When doing velocity analysis, general practice is to measure moveout from a relatively sparse set of CRP gathers. Kirchhoff depth migration is the preferred construction method because it can produce the sparse set of CRP gathers without needing to image the entire volume. In addition, if our Green's function table is constructed correctly, Kirchhoff methods do not suffer from the velocity approximations needed by frequency domain methods. Kirchhoff methods also have some deficiencies. The most glaring weakness of Kirchhoff methods is the difficulty in constructing the Green's function table. To construct an accurate Green's function table we must account for, and weight correctly, the multiple arrivals that occur in complex geology.
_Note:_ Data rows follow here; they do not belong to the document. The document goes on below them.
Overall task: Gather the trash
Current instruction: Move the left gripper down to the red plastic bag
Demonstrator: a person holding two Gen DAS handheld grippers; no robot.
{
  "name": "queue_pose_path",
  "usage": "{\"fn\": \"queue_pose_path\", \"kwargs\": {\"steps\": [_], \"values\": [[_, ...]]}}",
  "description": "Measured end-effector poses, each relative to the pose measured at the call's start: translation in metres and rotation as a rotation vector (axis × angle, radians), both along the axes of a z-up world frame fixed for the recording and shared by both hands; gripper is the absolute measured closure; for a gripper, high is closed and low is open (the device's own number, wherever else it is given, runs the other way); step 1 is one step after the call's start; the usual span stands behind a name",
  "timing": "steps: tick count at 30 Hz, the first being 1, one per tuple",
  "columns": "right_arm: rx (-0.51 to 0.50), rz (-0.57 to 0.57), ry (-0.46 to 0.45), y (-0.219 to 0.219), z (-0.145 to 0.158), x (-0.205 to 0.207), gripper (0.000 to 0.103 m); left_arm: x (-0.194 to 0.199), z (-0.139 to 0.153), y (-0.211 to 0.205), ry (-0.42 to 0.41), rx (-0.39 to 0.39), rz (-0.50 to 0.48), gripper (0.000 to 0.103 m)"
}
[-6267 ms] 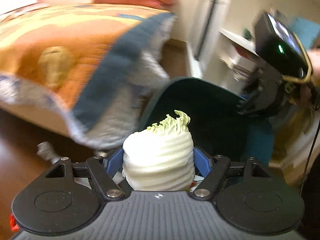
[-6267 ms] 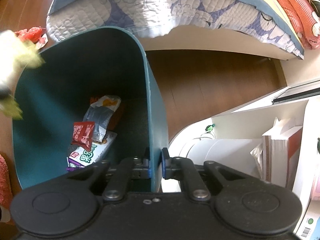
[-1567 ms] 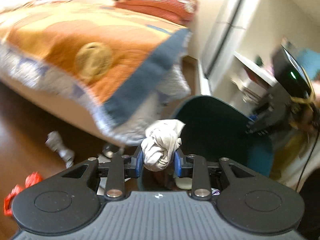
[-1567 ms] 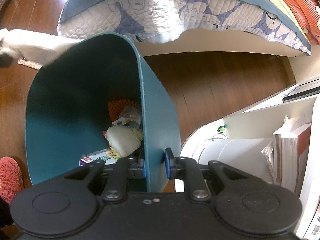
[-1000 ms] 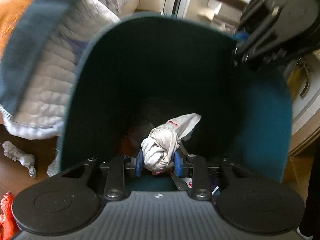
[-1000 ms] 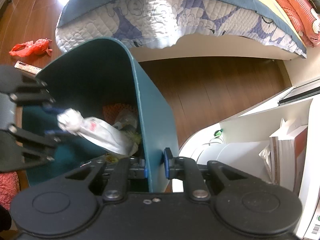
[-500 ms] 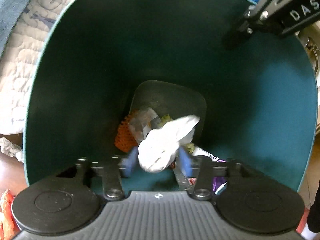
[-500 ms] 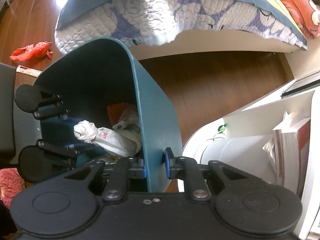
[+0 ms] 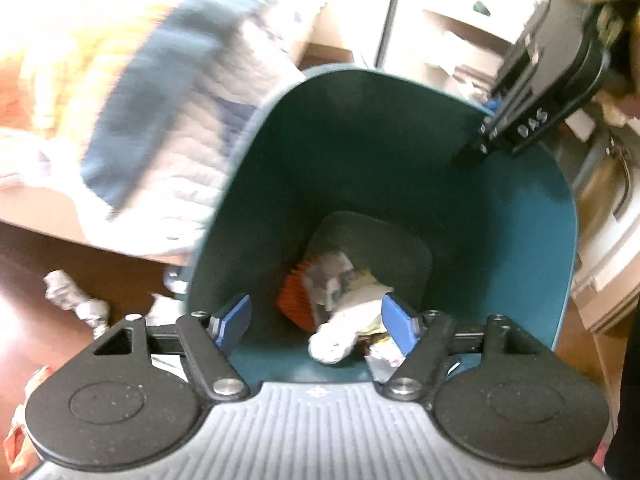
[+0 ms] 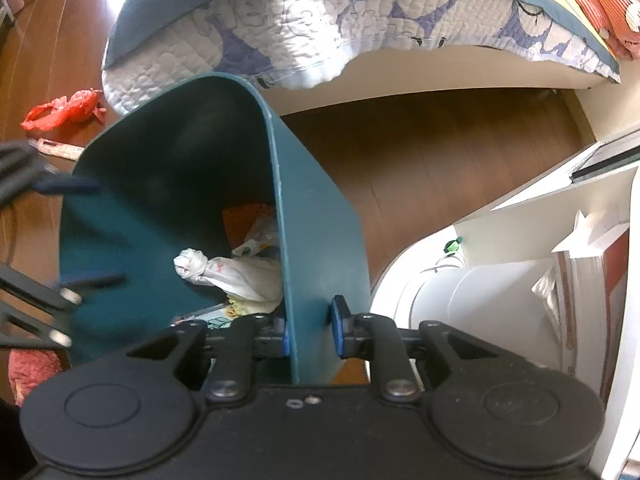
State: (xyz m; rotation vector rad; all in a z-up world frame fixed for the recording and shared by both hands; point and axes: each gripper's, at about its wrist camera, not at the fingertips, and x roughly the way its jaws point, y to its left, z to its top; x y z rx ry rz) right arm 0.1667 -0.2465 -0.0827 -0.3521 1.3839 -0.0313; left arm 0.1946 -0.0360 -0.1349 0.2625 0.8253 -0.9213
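Note:
The teal trash bin (image 9: 400, 152) stands tilted on the wood floor beside the bed. My right gripper (image 10: 310, 336) is shut on the bin's near wall (image 10: 320, 240), one pad inside and one outside; it also shows in the left wrist view, as the right gripper (image 9: 488, 128) at the far rim. My left gripper (image 9: 316, 320) hovers over the bin mouth with its jaws opening and nothing between the pads. A white knotted bag (image 9: 344, 328) lies at the bottom, seen as the white bag (image 10: 224, 272) from the right. Under it are an orange net (image 9: 294, 300) and wrappers.
Crumpled paper (image 9: 72, 300) lies on the floor left of the bin. A red plastic bag (image 10: 64, 110) and a flat strip (image 10: 56, 148) lie further off. The quilt (image 10: 320, 20) overhangs the bin. A white shelf with books (image 10: 580, 260) stands to the right.
My left gripper let the white knotted bag go and it dropped into the bin. The jaws spread wide and the gripper drew back from inside the bin. The right gripper kept its hold.

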Motion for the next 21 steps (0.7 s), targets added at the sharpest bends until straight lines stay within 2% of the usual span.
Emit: {"fn": "queue_pose_path", "kwargs": {"steps": [3,7,11,13,16,21], "values": [[-0.007,0.006,0.009,-0.001,0.0,0.003,0.086,0.001,0.011,0.024,-0.018,-0.02,0.072,0.031],[-0.008,0.002,0.037,-0.008,-0.002,0.005,0.086,0.004,0.015,0.058,-0.072,-0.002,0.21,0.024],[-0.011,0.006,0.083,-0.009,-0.01,0.003,0.085,0.016,0.01,0.092,-0.064,-0.003,0.351,0.023],[-0.014,0.012,0.099,-0.008,-0.016,0.002,0.084,0.023,0.003,0.109,-0.054,0.005,0.415,0.02],[-0.006,0.027,0.119,-0.004,-0.022,-0.001,0.081,0.034,-0.015,0.13,-0.034,0.038,0.502,0.02],[-0.039,0.033,0.135,-0.003,-0.03,-0.002,0.081,0.052,-0.055,0.159,-0.006,0.113,0.637,0.02]]}}
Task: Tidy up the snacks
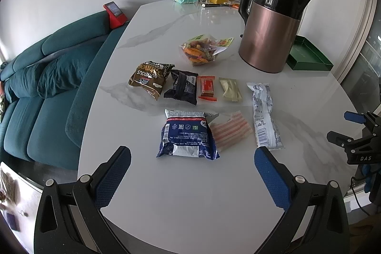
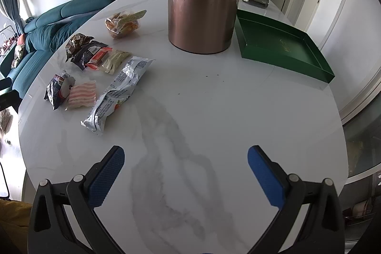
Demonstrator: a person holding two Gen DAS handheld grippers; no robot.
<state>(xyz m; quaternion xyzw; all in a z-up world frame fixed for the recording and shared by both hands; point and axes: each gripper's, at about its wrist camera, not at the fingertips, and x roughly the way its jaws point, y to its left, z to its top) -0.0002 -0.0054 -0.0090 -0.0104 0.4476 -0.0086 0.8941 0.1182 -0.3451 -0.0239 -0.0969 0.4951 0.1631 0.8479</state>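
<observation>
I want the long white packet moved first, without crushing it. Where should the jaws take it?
Grip the long white packet across its narrow width near the middle, coming down from above. It lies flat on the table with bare marble along its right side, so the open right gripper probably has room there.

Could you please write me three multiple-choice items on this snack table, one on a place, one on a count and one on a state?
1. The green tray lies where?
A. beside the copper kettle
B. on the sofa
C. under the snacks

2. How many packets form the near row, closest to the left tongs?
A. one
B. three
C. six

3. The right tongs are:
A. shut on a packet
B. open, holding nothing
C. shut, holding nothing

Answers: A, the tray sits by the kettle; B, blue packet, striped packet, white packet; B, only bare table shows between the fingers.
</observation>
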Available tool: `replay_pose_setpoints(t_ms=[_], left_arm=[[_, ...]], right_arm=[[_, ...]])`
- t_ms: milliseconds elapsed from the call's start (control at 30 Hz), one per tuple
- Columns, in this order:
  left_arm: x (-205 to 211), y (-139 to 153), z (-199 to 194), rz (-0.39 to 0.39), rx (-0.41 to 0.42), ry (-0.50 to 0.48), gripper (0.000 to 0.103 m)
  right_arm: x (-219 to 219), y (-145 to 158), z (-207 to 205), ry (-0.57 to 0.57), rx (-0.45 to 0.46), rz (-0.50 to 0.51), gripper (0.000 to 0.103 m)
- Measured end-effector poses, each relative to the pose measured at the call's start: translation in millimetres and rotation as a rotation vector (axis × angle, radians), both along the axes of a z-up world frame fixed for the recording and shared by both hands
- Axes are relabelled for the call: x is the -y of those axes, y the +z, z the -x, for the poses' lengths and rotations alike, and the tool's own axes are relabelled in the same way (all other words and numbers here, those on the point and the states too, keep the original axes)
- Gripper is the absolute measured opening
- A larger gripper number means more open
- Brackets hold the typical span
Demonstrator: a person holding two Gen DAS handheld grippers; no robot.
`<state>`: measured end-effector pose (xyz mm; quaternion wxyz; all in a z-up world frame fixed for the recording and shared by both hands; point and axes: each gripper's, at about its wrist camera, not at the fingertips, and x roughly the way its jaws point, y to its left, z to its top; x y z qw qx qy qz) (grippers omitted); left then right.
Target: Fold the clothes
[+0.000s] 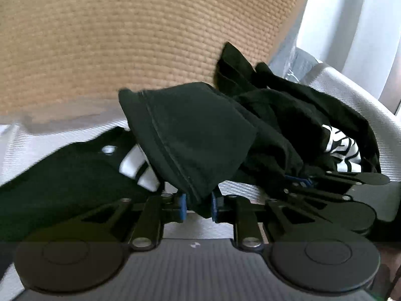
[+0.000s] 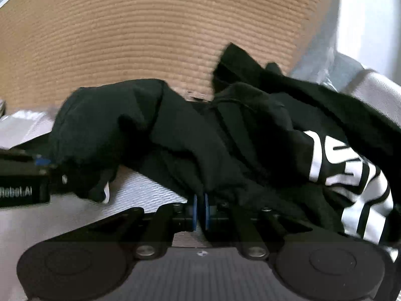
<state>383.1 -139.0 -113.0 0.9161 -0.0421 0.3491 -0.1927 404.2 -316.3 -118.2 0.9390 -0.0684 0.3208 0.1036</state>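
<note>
A black garment (image 1: 190, 138) with a white printed design (image 1: 343, 153) lies crumpled on a white textured cover (image 1: 30, 148). My left gripper (image 1: 199, 204) is shut on a hemmed fold of it, with the cloth pinched between the blue pads. To its right, my right gripper (image 1: 300, 181) also reaches into the fabric. In the right wrist view, my right gripper (image 2: 200, 209) is shut on a bunched edge of the same black garment (image 2: 175, 138). The left gripper (image 2: 47, 168) shows at the left edge, half buried in cloth. The white print (image 2: 351, 170) hangs at the right.
A tan woven mat (image 1: 125, 37) fills the background behind the garment. The white cover (image 2: 150, 188) extends under and around the cloth. A pale wall and crinkled plastic (image 1: 298, 60) sit at the far right.
</note>
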Motion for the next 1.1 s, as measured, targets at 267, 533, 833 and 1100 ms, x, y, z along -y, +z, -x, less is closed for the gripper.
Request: replay_pose_setpoints(t_ms=[267,533,833,1100], left_arm=[[-65.7,6.5,16.5,-0.038,-0.003,0.103,0.019],[-97.6,6.9,33.6,-0.042,-0.008,0.145,0.018],[-126.4,9.5,44.7,-0.055,0.004,0.166,0.018],[-150.3,10.4,57.6,-0.095,0.014,0.185,0.018]], right_arm=[[-34.5,10.4,19.7,0.112,-0.010,-0.016,0.005],[-80.7,9.6,38.0,0.216,-0.040,-0.022,0.003],[-91.2,14.2,40.5,0.239,-0.052,-0.054,0.003],[-116.6,12.4,58.0,0.319,-0.073,-0.084,0.003]])
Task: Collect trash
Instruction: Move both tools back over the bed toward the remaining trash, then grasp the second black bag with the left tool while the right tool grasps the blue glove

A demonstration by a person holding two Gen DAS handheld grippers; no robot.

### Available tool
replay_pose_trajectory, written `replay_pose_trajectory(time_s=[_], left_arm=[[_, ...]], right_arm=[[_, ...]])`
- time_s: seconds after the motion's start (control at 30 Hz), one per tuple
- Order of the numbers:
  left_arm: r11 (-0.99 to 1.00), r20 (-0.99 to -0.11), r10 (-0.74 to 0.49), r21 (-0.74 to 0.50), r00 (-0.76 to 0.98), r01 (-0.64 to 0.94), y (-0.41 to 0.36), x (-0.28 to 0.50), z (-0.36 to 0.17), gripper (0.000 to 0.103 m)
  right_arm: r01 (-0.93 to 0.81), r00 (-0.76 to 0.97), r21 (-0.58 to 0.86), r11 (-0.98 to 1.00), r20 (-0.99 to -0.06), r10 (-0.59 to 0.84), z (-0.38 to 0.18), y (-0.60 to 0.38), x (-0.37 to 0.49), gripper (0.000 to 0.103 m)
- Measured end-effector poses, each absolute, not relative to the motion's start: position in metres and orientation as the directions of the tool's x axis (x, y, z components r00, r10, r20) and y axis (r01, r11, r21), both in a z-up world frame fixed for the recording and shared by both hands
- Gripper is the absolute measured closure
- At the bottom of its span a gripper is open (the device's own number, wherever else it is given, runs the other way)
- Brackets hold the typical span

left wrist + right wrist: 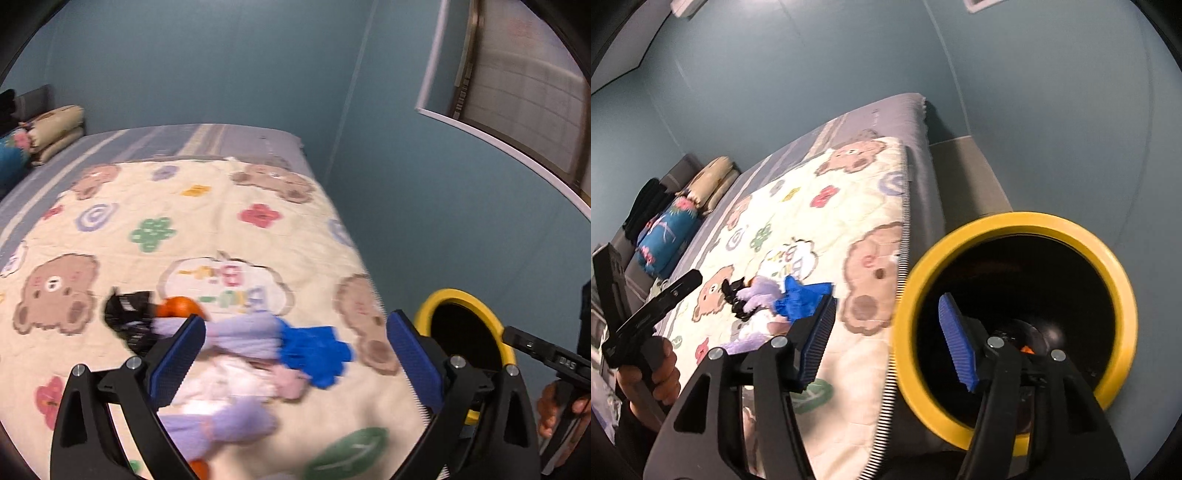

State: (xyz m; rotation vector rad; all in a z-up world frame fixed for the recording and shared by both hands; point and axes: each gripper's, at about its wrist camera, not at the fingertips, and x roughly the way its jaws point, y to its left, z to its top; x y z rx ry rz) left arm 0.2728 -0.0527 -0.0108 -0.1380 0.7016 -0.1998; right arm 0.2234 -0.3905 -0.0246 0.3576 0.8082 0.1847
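Bin (1123,295), yellow-rimmed and black inside, stands on the floor just beside the bed's edge, so you can drop things into it without walking. Your right gripper (890,339) hangs over its mouth with jaws apart and nothing between them; a small orange scrap (1027,349) lies at the bottom, a sign that collecting has begun. Your left gripper (295,354) is aimed down at the pile of trash (258,343) on the quilt (221,229), its jaws wide and empty, placed to take the next piece. Pile: purple, blue, pink, white and black bits with something orange, too blurred to name, possibly wrappers or cloth. Surface: cream quilt printed with bears and flowers over a striped grey sheet. Room: blue walls, folded bedding (55,129) at the head, a window (517,92) high on the right.
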Motion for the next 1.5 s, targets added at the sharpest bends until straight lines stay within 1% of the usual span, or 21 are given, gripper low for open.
replay_pose_trajectory(time_s=[0.2,0.4,0.6,0.8,0.97,1.17,1.3,1.5], left_arm=[[0.988,-0.642,-0.133,-0.151,0.755,0.045,-0.005,0.282,-0.017,0.008],[0.99,-0.659,-0.062,-0.136,0.749,-0.038,0.037,0.292,-0.027,0.008],[0.988,-0.682,-0.006,-0.117,0.732,-0.102,0.068,0.307,-0.039,0.008],[0.981,-0.725,0.046,-0.098,0.687,-0.17,0.1,0.33,-0.063,0.008],[0.972,-0.768,0.057,-0.103,0.638,-0.211,0.116,0.346,-0.089,0.008],[0.972,-0.803,0.055,-0.094,0.594,-0.218,0.119,0.363,-0.113,0.008],[0.972,-0.815,0.065,-0.079,0.576,-0.221,0.12,0.373,-0.123,0.008],[0.974,-0.828,0.022,-0.109,0.561,-0.2,0.115,0.384,-0.137,0.008]], right_arm=[[-0.087,0.656,0.36,0.929,-0.681,0.326,-0.024,-0.351,0.239,0.046],[-0.154,0.616,0.326,0.933,-0.707,0.348,-0.031,-0.306,0.257,0.046],[-0.208,0.578,0.292,0.933,-0.733,0.358,-0.04,-0.266,0.279,0.046],[-0.243,0.53,0.252,0.937,-0.774,0.346,-0.06,-0.234,0.304,0.046],[-0.258,0.493,0.218,0.941,-0.808,0.323,-0.082,-0.216,0.325,0.046],[-0.266,0.474,0.151,0.952,-0.84,0.265,-0.105,-0.203,0.341,0.046],[-0.266,0.453,0.149,0.952,-0.853,0.26,-0.117,-0.201,0.35,0.046],[-0.272,0.436,0.146,0.951,-0.863,0.257,-0.129,-0.194,0.36,0.047]])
Calculating and accounting for multiple arrivals adds significantly to both coding complexity and memory requirements. As a result, a single arrival is often all that is used. Eikonal methods Fomel (1997); Podvin and Lecomte (1991); Vidale (1990); van Trier and Symes (1991) can efficiently produce first arrivals, but in areas of complex geology the first arrival is not always the most important arrival Audebert et al. (1997). Nichols (1994) proposed a band-limited method that gave the maximum amplitude arrival, but the method is computationally impractical in 3-D. As a result, people usually go to expensive ray based methods but still face the difficult tasks of choosing the most important arrival and correctly and efficiently interpolate the traveltime field Sava and Biondi (1997).

The most computationally attractive alternative to Kirchhoff methods is frequency domain downward continuation. Downward continuation has its own weaknesses. Its primary weakness is speed. Downward continuation can not be target oriented, so full volume imaging is required. In addition, frequency domains methods in their purest form can not handle lateral variations in velocity. By migrating with multiple velocities and applying a space domain correction to the wavefield, they can do a fairly good job handling lateral variations (this migration is normally referred to as PSPI, Phase-shift plus interpolation)Ristow and Ruhl (1993). Finally, downward continuation focuses the wavefield towards zero offset, making conventional moveout analysis impossible.

We can create CRP gathers where moveout analysis is possible by changing our imaging condition Clayton and Stolt (1981); Prucha et al. (1999). Given a wave-field we follow the normal procedure of downward continuing the data and extracting the image at the surface z=0 and zero time. Instead of extracting the image at zero offset, we note that reflection angle $\theta$ can be evaluated by the differential equation:
\tan \theta = - \frac{\partial z}{\partial x_h}\end{displaymath} (5)
where z is the depth, xh is half-offset.

The topic of this paper is not migration, but tomography. The tomography method could be applied with either Kirchhoff or PSPI. For us, PSPI proved to be a more attractive choice. A 2-D and 3-D PSPI algorithm was already available, where a Kirchhoff approach would have required the coding of the migration algorithm along with a suitable traveltime computation method.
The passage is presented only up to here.